Consider $K_1=\{0\}$ and $\eta_j=j^{-2}$, then $$ \bigcup\limits_{j=1}^{\infty} K_j= \mathrm{Ball}\left(0,\sum\limits_{j=1}^\infty j^{-2}\right)= \mathrm{Ball}\left(0,\frac{\pi^2}{6}\right) $$ If $E$ is infinite dimensional any ball is not relatively compact.

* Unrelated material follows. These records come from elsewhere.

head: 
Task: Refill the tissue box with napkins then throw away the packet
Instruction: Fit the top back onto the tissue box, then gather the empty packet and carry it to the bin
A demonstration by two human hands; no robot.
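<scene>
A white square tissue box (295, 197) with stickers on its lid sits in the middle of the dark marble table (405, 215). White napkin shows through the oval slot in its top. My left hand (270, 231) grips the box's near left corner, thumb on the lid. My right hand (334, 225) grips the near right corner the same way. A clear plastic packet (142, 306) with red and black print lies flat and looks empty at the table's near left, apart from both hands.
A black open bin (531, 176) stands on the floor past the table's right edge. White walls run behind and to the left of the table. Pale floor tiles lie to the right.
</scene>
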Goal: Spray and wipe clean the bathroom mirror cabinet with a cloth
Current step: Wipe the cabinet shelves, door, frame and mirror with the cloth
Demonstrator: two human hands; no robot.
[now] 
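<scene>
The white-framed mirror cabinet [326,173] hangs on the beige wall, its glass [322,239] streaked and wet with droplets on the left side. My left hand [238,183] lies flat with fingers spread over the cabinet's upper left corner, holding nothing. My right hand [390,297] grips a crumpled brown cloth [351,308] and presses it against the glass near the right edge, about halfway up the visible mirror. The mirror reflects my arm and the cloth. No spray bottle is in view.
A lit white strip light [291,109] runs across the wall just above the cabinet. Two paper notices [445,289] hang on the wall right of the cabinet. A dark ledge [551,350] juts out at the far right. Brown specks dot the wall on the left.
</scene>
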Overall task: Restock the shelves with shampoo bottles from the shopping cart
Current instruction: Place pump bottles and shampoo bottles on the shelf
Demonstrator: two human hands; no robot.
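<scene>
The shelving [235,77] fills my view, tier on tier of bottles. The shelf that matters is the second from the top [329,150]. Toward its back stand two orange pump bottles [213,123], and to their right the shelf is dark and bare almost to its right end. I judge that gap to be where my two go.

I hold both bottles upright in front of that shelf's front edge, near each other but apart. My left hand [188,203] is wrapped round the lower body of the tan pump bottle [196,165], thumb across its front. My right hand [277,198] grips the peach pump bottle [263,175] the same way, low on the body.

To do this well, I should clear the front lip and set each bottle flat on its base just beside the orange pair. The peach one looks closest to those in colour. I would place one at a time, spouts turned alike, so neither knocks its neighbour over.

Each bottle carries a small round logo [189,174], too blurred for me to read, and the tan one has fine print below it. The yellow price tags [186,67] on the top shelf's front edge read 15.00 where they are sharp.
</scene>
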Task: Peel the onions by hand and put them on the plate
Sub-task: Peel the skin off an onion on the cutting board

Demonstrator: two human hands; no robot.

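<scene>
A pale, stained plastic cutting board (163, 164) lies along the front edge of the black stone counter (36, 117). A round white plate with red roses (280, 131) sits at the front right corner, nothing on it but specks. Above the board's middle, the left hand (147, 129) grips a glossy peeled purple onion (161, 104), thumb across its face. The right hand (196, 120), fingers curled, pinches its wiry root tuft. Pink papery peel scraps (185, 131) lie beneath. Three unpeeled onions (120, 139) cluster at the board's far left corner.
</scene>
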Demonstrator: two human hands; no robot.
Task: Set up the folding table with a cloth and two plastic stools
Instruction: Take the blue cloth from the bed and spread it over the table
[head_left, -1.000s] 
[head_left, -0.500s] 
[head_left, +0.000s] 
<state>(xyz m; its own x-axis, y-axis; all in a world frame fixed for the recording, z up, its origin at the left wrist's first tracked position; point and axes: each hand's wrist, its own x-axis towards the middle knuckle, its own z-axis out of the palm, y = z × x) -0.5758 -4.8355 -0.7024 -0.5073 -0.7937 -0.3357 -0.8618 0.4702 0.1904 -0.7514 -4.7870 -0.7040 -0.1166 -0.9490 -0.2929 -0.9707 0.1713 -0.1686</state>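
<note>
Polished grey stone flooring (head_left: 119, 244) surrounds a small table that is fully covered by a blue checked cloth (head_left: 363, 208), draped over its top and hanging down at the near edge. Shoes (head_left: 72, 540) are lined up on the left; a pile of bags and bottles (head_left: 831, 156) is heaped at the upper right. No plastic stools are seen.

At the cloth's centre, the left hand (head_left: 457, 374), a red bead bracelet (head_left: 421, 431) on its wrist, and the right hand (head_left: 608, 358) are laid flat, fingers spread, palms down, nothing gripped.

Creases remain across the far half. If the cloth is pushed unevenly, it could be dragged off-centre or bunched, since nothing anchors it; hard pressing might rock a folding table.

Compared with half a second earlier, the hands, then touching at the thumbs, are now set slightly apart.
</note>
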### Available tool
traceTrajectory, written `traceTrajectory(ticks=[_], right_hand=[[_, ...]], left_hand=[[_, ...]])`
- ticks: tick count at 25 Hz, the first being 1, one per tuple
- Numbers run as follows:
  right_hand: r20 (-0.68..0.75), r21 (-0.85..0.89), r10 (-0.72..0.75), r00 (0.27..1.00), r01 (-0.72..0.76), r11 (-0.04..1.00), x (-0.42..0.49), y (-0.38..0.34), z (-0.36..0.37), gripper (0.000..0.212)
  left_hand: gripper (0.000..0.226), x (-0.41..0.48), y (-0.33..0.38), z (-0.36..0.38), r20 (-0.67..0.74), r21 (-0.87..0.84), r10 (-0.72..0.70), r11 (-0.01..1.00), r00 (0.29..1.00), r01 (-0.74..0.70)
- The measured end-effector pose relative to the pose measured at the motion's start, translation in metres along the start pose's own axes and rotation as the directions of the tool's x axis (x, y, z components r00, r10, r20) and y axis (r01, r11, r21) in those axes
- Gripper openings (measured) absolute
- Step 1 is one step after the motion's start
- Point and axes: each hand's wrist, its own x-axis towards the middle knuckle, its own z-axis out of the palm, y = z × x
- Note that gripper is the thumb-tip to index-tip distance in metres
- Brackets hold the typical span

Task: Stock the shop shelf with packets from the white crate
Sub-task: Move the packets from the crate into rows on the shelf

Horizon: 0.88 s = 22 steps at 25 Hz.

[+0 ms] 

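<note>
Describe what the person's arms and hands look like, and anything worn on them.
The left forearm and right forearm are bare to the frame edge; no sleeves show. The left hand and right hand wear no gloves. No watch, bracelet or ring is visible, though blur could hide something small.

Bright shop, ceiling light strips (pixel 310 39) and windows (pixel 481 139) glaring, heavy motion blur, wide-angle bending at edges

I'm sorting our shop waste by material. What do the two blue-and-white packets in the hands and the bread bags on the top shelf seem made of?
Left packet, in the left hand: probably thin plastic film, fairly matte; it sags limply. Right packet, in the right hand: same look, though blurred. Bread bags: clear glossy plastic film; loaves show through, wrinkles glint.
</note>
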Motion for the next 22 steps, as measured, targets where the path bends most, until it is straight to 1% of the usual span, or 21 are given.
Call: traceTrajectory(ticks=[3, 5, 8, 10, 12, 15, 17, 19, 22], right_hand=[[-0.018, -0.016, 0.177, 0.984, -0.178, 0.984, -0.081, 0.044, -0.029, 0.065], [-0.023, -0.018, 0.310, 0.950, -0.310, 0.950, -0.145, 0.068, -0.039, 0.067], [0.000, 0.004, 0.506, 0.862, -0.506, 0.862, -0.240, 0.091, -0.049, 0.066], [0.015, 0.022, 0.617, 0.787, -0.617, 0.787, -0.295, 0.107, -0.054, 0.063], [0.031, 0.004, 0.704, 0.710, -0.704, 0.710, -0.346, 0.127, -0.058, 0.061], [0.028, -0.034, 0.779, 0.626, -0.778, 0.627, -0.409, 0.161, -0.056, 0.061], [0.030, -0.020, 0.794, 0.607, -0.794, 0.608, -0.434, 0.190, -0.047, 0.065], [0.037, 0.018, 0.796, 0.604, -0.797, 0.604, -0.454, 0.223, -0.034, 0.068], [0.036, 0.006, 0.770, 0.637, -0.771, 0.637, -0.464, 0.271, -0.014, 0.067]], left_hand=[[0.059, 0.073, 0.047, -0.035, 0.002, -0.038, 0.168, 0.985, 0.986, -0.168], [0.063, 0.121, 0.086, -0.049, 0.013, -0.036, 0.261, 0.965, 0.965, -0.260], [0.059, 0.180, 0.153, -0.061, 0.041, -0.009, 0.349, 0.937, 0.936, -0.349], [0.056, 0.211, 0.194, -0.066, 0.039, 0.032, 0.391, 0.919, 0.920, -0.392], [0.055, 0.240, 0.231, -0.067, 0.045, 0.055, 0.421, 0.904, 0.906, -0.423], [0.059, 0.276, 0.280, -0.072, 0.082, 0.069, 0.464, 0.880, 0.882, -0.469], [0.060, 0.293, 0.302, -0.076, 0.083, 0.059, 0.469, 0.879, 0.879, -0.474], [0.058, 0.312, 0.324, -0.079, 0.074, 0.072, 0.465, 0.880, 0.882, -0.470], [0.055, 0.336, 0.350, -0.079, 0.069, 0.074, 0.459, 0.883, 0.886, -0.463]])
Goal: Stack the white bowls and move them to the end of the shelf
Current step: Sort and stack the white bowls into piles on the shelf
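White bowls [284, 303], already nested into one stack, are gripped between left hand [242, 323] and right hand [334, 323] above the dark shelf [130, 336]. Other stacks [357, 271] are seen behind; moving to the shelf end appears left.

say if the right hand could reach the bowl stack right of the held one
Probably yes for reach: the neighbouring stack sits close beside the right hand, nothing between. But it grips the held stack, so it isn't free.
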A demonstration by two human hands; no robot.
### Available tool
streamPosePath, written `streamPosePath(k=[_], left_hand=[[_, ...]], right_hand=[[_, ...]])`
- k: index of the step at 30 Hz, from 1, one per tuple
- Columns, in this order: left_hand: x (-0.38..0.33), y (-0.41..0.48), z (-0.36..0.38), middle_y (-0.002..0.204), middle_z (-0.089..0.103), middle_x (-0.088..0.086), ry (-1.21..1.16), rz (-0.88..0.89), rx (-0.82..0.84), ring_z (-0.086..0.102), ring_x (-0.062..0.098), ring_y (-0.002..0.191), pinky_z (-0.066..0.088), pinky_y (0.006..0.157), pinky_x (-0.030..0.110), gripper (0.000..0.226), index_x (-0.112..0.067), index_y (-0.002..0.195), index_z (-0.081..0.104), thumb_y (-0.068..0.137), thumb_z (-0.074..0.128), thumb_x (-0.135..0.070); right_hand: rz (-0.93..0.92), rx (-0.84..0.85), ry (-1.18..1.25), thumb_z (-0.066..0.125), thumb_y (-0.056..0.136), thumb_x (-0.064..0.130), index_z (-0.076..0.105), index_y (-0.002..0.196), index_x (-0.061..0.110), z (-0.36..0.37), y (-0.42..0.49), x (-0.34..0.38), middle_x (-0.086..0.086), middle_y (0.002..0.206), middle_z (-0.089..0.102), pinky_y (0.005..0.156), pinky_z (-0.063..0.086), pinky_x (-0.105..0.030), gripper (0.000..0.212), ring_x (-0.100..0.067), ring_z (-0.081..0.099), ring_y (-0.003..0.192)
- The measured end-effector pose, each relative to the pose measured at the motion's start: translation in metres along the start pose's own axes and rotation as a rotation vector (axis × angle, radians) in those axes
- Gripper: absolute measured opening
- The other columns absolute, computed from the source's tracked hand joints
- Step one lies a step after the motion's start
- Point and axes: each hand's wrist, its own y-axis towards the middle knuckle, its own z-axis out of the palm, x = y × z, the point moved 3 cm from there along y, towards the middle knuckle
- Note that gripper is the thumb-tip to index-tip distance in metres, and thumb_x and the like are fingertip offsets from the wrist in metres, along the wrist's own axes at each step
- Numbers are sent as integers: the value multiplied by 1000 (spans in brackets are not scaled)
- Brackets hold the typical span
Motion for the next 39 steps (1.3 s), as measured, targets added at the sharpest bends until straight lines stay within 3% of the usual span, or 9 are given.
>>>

This is answer to the edited question.

Fix $\varepsilon>0$. We know that $K_j$ is a compact for all $j\in\mathbb{N}$, hence for all $j\in\mathbb{N}$ there exist $\{x_{j,l}:l=1,\ldots,N_j\}$ such that $$ K_j\subset \bigcup\limits_{l=1}^{N_j}\mathrm{Ball}\left(x_{j,l},\frac{\varepsilon}{2}\right) $$ Since the series $\sum\limits_{j=1}^\infty\eta_j$ converges there exist $m\in\mathbb{N}$ such that $\sum\limits_{j=m}^\infty\eta_j<\frac{\varepsilon}{2}$. Then for all $j>m$ $$ \begin{align} K_j&\subset K_m+\mathrm{Ball}(0,\eta_m)+\ldots+\mathrm{Ball}(0,\eta_{j-1})\\ &\subset K_m+\mathrm{Ball}\left(0,\sum\limits_{i=m}^j\eta_j\right)\\ &\subset K_m+\mathrm{Ball}\left(0,\sum\limits_{i=m}^\infty\eta_j\right)\\ &\subset K_m+\mathrm{Ball}\left(0,\frac{\varepsilon}{2}\right)\\ &\subset \bigcup\limits_{l=1}^{N_m}\mathrm{Ball}\left(x_{m,l},\frac{\varepsilon} {2}\right)+\mathrm{Ball}\left(0,\frac{\varepsilon}{2}\right)\\ &\subset \bigcup\limits_{l=1}^{N_m}\left(\mathrm{Ball}\left(x_{m,l},\frac{\varepsilon}{2}\right)+\mathrm{Ball}\left(0,\frac{\varepsilon}{2}\right)\right)\\ &\subset \bigcup\limits_{l=1}^{N_m}\mathrm{Ball}(x_{m,l},\varepsilon) \end{align} $$ Since the last inclusion holds for all $j>m$ we conclude $$ \bigcup\limits_{j=m+1}^\infty K_j\subset \bigcup\limits_{l=1}^{N_m}\mathrm{Ball}(x_{m,l},\varepsilon) $$ Hence $$ \begin{align} \bigcup\limits_{j=1}^\infty K_j&=\left(\bigcup\limits_{j=1}^m K_j\right)\cup\left(\bigcup\limits_{j=m+1}^\infty K_j\right)\\ &\subset\left(\bigcup\limits_{j=1}^m \bigcup\limits_{l=1}^{N_j}\mathrm{Ball}\left(x_{j,l},\frac{\varepsilon}{2}\right)\right)\cup\left(\bigcup\limits_{l=1}^{N_m}\mathrm{Ball}(x_{m,l},\varepsilon)\right)\\ &\subset\left(\bigcup\limits_{j=1}^m \bigcup\limits_{l=1}^{N_j}\mathrm{Ball}(x_{j,l},\varepsilon)\right)\cup\left(\bigcup\limits_{l=1}^{N_m}\mathrm{Ball}(x_{m,l},\varepsilon)\right)\\ &=\bigcup\limits_{j=1}^m \bigcup\limits_{l=1}^{N_j}\mathrm{Ball}(x_{j,l},\varepsilon) \end{align} $$ Thus, for each $\varepsilon>0$ we found finite $\varepsilon$-net $\{x_{j,l}:l=1,\ldots,N_j,\;j=1,\ldots,m\}$ for the set $\bigcup\limits_{j=1}^\infty K_j$. Hence it is relatively compact.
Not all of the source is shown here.